Go to the line that contains "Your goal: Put", then write out that line and all that follow to the end of the listing, exactly and without pictures.

**COLLECTED DATA:**

========

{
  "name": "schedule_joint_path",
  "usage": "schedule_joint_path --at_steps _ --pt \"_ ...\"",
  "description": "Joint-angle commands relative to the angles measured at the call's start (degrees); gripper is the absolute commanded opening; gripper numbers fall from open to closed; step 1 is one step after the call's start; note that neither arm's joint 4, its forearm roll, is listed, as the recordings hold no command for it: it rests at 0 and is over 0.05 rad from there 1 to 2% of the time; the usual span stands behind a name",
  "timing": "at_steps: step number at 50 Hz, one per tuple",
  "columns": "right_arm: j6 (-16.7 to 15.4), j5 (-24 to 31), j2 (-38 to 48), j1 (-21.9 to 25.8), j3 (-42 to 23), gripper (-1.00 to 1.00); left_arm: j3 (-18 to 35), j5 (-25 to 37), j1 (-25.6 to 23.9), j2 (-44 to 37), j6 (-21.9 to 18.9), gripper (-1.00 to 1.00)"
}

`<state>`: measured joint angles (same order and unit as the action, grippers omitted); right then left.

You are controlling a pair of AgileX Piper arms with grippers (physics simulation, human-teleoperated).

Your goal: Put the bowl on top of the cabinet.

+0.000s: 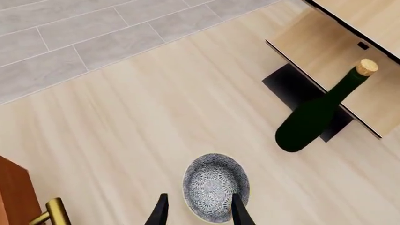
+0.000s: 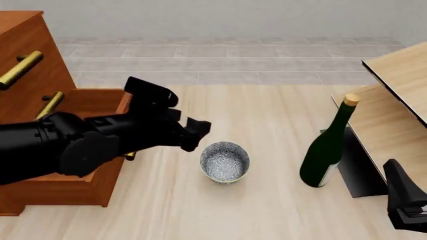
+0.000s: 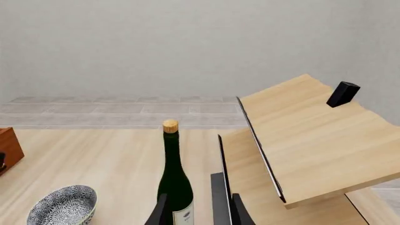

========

**ANSWER BOX:**
Your goal: Put the bowl on top of the cabinet.

+0.000s: 
+0.000s: 
+0.000s: 

No more output is required for the exercise.